Gendering the foundation: Teaching sexuality amid sexual danger and gender inequalities
DOI:
https://doi.org/10.38140/pie.v33i2.1907Abstract
How might Life Skills be conceptualised in the Foundation Phase of schooling when a tradition of feminist literature has revealed the regulation, denial and the silencing of both gender and sexuality in early childhood? This article presents one Grade 2 teacher’s perspective of addressing sexuality education in an impoverished township primary school. Disrupting the tradition of sexual silencing, the teacher indicates that her teaching of sexuality focuses on bad touch and sexual danger, about and against violent masculinities, while promoting respectable and equitable gender relations.

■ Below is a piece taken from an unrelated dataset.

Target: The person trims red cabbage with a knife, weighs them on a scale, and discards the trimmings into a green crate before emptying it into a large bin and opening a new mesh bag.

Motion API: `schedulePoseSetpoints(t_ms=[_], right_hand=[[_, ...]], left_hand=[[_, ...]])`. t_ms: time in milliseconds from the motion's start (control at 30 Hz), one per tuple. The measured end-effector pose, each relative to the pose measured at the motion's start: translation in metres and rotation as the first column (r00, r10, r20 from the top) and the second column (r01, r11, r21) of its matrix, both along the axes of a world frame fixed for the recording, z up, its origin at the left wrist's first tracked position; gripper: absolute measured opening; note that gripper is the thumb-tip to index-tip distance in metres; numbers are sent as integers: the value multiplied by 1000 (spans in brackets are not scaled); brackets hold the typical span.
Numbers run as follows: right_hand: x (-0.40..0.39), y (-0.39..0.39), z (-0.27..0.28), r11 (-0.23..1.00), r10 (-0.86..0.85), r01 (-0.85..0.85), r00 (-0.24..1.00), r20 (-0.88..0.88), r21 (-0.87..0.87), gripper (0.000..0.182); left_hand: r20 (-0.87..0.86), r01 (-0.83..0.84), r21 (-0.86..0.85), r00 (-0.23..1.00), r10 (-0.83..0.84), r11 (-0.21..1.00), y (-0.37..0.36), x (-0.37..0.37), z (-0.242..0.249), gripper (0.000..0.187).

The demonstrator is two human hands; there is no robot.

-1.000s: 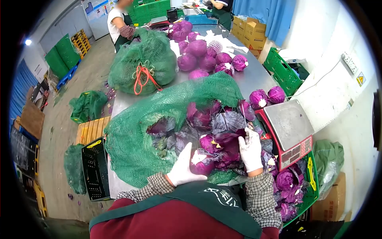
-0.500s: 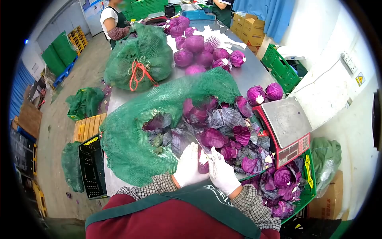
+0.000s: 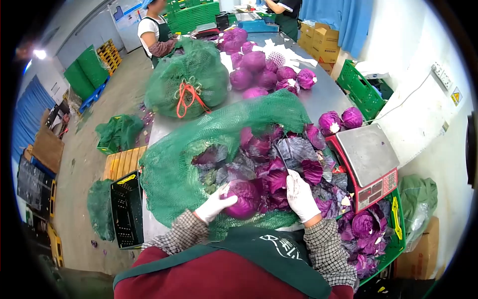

The disruption is an effect of the teacher’s recognition of the gendered patterns of boys and girls classroom practice operating amid the broader climate of brutal township poverty, overcrowding, sexual violence and cultural norms that constrain women’s and girls’ agency. Nonetheless, the ability of the teacher to say ‘sex’ and to address cultural norms that tie women and girls into bonds of inequalities suggest limits to transforming gender relations and inequalities through sexuality education in the Foundation Phase without recognition of broader context. As such, it provides warrant for supporting teachers in the Foundation Phase to build on disruptive potentials in Life Skills sexuality education which is gender-focused, interrogative of the personal, locally relevant and disruptive of cultural norms.